I want to go to graduate school, but I have a couple of snags I need to work out. Please help!!?
I am looking into going to graduate school, but I have two minor (potentially major) problems. In 2006, I graduated with a B.A. in Mass Communications. I didn’t have a Step B in order, so I took a yea off of school. I am not interested in going back to school and getting my Master’s. The thing is my GPA isn’t as high as I need it to be. Since I have already graduated from a four-year college, is it possible to go to a junior college and take classes to boost my GPA?
My second problem is that while I was away at college, I didn’t make friends with any of my professors. Since I don’t have any instructors that I can look at to ask for letters of recommendation, what are my other options?
Thank you for all who took time out of there day to answer my questions!!
- 1 decade agoFavorite Answer
Graduate programs will look at your GPA from your 4 year university separately from a jr college so there isn't a point in trying to boost your GPA. It is not clear if you want a PhD for grad school. Most post-grad schools require an entrance exam such as the GRE, GMAT, LSAT, MCAT etc.
You need to score well on these to overshadow your GPA. It's not too late to go back and ask for help from your old university. Letters of recommendation may also come from places of work and colleagues. In your application stress why you want to attend grad school and how you have prepared for it in your career.

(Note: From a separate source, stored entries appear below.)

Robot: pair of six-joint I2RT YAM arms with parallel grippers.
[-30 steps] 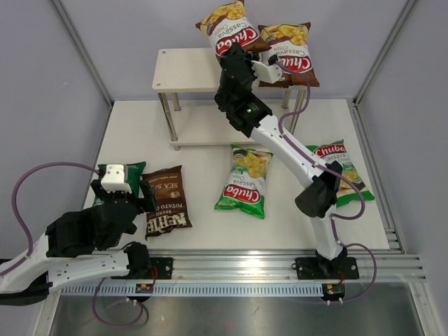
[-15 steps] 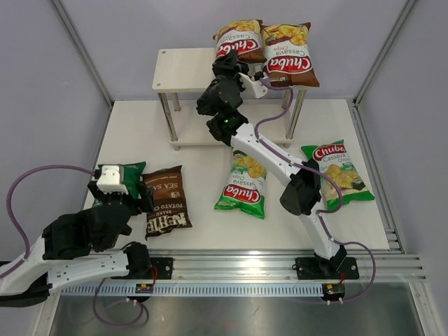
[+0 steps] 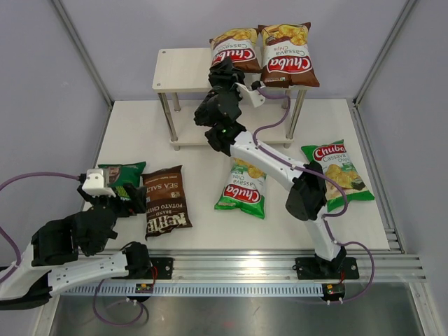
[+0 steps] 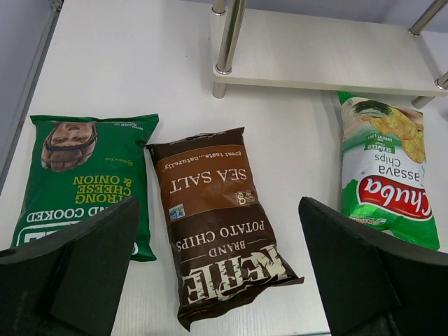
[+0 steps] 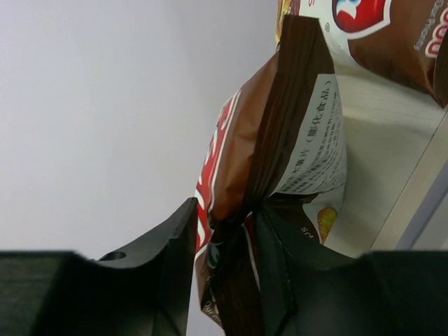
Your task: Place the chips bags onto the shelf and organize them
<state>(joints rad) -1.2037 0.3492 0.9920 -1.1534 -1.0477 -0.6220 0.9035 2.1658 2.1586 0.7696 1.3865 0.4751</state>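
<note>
The shelf (image 3: 183,70) stands at the back. Two brown Chuba bags lie side by side on its top board, the left one (image 3: 234,45) and the right one (image 3: 288,52). My right gripper (image 3: 225,70) is shut on the lower edge of the left brown bag (image 5: 280,140), which is pinched between the jaws (image 5: 231,245). My left gripper (image 4: 218,231) is open and empty, hovering above the dark brown Kettle bag (image 4: 217,217), with the dark green REAL bag (image 4: 80,182) to its left. Two green Chuba bags lie on the table, one in the middle (image 3: 243,185) and one at the right (image 3: 336,171).
The shelf's lower board (image 4: 322,59) and silver legs (image 4: 227,42) stand just behind the bags on the table. Grey walls close in the back and sides. A metal rail (image 3: 245,276) runs along the near edge.
My right gripper has lowered the brown Chuba bag from mid-air onto the top board beside the other brown bag. My left arm has drawn back toward the left and the near edge.
</note>
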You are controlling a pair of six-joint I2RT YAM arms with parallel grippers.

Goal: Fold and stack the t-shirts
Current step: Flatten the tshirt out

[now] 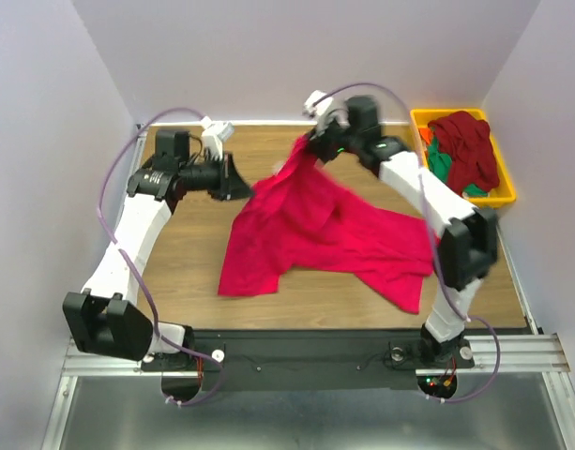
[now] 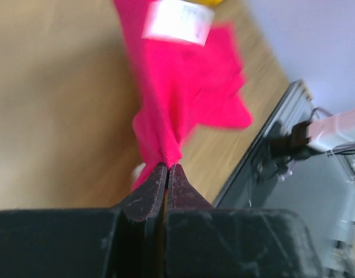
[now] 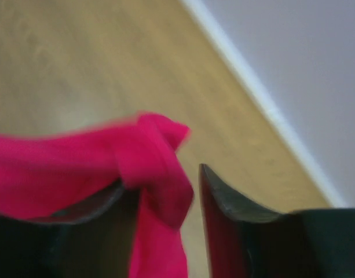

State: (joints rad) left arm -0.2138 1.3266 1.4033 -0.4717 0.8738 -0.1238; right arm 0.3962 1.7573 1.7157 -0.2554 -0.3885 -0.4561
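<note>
The pink shirt (image 1: pixel 315 234) lies rumpled across the table (image 1: pixel 184 272), with its near hem flat on the wood. The left gripper (image 2: pixel 167 168) is pinched tight on the shirt's left edge. Farther back, the right gripper (image 3: pixel 164 178) has its jaws apart, and a raised fold of the shirt drapes over one finger (image 3: pixel 79 214). At far right, the tray (image 1: pixel 506 200) holds a maroon shirt (image 1: pixel 470 145) lying over a green shirt (image 1: pixel 439 167).
</note>
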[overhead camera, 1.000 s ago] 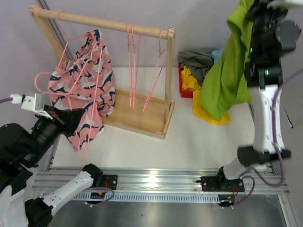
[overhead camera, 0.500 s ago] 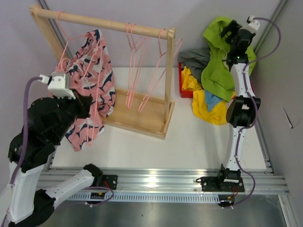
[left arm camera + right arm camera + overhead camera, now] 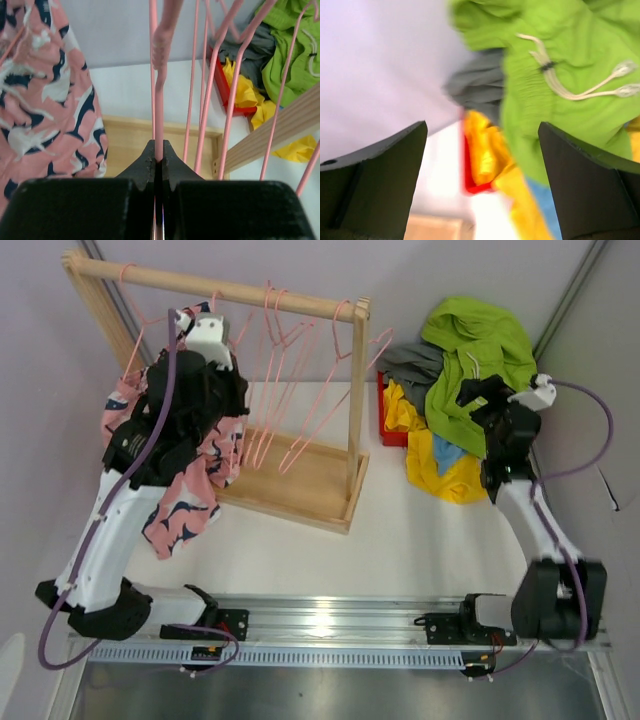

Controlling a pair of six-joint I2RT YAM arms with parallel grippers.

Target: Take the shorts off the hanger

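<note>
left pincer (image 3: pixel 158 159) is clamped tight on a thin pink hanger (image 3: pixel 159 100), the wire running straight up out of the jaws. just left of it hang the patterned pink shorts (image 3: pixel 45 105), up on the wooden rack (image 3: pixel 300 495) at its left end. i can't tell whether the wire i'm holding is the one carrying them. more bare hangers (image 3: pixel 220 100) hang tilted to the right of my grip. from above, the left arm is stretched up against the rail and covers much of those shorts.

right pincer (image 3: pixel 482 165) gapes wide, nothing between the fingers, poised over the heap at the table's (image 3: pixel 400 540) far right corner. green shorts (image 3: pixel 570 55) lie on top, drawstring showing. grey shorts (image 3: pixel 475 87) sit behind them, yellow shorts (image 3: pixel 486 152) spill out of a red bin (image 3: pixel 468 167), and blue shorts (image 3: pixel 445 452) peek out beneath the green.
</note>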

Reading essays that do not have a clear focus or seem like the person want to go to grad school to stay in school are always placed at the bottom of the pile. What experiences have prepared you for the schooling you are seeking? What goals will grad school help you accomplish? Good luck.
- MMLv 71 decade ago
Taking community college courses won't have any impact on the GPA you earned for your degree. However, they will show graduate schools that you're serious about your studies and can handle the work, so they're not a bad idea. They'll also give you some potential alternate sources of recommendations, but try getting in touch with some of your old professors. They might remember you better than you think they do, or at least be able to provide you with some helpful guidance. Since you're not going after an academic degree, it might also be a good idea to approach employers and/or volunteer supervisors as well.
- 1 decade ago
Well, evidently you were successful enough to graduate with your B.A. so don't beat yourself up.
I would not back track to a community college level, that just doesn't make sense. It will not affect the GPA you achieved at your four year institution.
Look, if you wish to pursue a masters, you can do it. First you must decide on which program of study will be the most appropriate for achieving your overall career goals and objectives. Once you have that, you will need to find an institution that offers that degree. You can then inquire about the entrance requirements particular to that program of study.
Read the below very carefully, and so follow up with it. it will be a valuable resource for you,
You can obtain this information by going to www.collegeboard.com/splash/ and using the sites College MatchMaker search engine, or you can also click on the related links below which will take you directly to the site. You can research colleges and universities by name, or by programs of study, or by geographical location, size, or combinations of part or all of them etc. The site will provide you with a list of institutions based on your request. It will give you the schools background, accreditation, degree offerings, programs of study, entrance requirements, tuition and fees, room and board, athletic programs etc. and a link to each institutions official web page. Make sure the college or university has a regional accreditation (most important). Practice navigating this site. It will be well worth the time and effort.Source(s): College Board http://collegesearch.collegeboard.com/search/adv_t...
- Adam JLv 61 decade ago
I was sort of in the same boat as you...
I applied to grad school two years after I left college, but was still able to get letters of recommendation-- professors realize that its part of their jobs, and I'd bet a lot of them wind up writing letters for studnts the barely remember.
As far as the GPA... There are mitigating circumstances. If your sophomore and freshman grades were bad (say from excessive partying) but then improved schools will take this into account... Alternately you can shoot to write a really persuasive essay or get an amazingly high score on whatever test you need for your masters. Good luck.